(Data)
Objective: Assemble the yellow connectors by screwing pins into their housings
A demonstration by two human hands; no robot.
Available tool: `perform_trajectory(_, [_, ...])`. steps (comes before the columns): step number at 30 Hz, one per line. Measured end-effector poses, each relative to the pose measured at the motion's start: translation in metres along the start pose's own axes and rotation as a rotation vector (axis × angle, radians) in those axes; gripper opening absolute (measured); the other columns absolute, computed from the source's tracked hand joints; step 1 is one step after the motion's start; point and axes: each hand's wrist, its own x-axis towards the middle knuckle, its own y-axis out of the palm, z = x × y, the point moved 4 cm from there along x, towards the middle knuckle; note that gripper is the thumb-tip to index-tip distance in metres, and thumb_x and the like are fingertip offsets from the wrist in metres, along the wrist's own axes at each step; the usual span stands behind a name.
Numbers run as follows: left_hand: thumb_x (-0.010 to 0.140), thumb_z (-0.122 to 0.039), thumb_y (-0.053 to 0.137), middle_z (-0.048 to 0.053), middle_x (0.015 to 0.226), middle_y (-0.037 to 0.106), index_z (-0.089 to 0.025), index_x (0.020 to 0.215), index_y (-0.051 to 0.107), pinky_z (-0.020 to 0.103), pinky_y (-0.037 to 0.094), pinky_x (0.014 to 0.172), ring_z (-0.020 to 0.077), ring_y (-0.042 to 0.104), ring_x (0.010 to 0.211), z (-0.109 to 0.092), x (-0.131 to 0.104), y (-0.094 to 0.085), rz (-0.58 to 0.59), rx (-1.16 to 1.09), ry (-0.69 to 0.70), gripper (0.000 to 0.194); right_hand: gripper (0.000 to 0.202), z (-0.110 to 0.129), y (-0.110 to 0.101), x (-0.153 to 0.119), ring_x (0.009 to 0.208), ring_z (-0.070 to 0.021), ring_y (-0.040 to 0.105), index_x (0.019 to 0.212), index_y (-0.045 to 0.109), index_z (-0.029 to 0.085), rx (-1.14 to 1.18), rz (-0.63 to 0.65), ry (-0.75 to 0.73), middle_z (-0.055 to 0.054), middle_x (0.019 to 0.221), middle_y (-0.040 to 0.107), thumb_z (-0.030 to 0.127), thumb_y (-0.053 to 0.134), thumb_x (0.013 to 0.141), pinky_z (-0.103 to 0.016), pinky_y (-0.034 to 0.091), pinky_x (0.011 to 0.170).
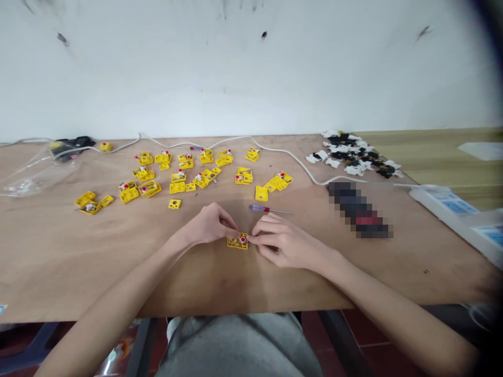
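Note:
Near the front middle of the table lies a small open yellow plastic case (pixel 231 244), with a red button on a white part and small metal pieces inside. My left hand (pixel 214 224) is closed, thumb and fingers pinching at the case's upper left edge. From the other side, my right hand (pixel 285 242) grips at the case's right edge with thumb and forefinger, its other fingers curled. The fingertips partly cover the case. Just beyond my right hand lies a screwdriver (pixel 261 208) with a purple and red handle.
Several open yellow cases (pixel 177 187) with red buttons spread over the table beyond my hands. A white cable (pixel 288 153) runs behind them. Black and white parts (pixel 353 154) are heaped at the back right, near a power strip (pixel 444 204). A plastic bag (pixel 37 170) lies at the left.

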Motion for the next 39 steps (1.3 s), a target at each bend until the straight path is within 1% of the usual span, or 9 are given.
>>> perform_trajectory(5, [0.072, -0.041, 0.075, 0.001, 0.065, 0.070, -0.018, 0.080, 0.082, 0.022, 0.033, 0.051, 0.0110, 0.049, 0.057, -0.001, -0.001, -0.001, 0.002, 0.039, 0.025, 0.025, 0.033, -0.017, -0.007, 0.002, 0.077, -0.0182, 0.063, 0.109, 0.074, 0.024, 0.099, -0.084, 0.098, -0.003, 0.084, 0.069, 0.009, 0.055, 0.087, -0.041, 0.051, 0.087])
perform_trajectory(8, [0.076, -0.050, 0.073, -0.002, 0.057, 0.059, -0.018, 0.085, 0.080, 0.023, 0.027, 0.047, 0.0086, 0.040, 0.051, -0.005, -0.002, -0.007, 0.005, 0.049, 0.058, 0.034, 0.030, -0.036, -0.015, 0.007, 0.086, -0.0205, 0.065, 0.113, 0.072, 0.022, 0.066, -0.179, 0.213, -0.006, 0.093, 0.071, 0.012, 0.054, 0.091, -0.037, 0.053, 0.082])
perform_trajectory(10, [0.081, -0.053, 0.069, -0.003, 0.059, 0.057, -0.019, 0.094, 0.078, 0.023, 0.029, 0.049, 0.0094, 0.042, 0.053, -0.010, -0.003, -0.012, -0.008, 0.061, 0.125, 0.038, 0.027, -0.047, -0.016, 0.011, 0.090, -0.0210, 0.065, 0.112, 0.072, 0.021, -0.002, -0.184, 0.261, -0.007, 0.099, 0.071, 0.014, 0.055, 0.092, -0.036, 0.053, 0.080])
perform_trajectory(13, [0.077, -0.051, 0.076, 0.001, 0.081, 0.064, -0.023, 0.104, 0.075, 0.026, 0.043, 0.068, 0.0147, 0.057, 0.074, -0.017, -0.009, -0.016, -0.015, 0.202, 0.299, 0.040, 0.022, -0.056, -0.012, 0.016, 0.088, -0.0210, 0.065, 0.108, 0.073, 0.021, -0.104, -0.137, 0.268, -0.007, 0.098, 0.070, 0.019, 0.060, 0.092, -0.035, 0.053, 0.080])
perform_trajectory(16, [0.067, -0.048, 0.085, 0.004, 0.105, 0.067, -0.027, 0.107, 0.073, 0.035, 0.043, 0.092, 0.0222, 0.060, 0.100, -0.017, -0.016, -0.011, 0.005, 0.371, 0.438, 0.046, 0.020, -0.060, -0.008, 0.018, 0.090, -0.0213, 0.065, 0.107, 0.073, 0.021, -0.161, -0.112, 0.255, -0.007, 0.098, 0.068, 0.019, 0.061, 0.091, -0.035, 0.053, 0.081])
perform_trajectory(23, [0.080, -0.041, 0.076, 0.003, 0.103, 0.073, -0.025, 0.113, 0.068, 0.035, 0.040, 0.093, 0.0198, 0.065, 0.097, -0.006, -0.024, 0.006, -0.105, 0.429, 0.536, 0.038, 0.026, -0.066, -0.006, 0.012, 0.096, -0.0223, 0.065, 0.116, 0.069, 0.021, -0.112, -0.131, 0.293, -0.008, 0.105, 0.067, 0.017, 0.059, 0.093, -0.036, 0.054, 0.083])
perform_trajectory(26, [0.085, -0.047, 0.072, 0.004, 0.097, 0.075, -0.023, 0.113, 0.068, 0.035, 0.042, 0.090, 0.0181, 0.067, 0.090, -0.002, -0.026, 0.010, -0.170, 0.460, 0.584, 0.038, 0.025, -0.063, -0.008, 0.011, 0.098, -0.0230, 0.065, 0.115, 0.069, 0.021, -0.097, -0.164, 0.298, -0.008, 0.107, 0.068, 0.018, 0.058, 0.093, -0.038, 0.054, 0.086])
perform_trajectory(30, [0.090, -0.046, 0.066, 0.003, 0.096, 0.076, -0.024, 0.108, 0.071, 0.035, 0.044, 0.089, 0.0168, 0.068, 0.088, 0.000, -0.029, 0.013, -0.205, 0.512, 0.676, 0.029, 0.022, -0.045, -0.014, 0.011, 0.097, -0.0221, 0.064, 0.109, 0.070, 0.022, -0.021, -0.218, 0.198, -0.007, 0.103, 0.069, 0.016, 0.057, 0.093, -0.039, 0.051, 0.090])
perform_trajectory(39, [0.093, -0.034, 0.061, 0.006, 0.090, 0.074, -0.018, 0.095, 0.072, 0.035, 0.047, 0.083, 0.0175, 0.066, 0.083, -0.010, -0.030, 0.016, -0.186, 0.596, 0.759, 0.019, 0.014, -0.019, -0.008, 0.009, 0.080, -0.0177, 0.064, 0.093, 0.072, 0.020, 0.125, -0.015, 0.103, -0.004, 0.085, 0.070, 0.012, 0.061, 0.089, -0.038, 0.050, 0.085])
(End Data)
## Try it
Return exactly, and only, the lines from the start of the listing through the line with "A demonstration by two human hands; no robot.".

## Answer below
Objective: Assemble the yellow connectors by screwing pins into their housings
A demonstration by two human hands; no robot.

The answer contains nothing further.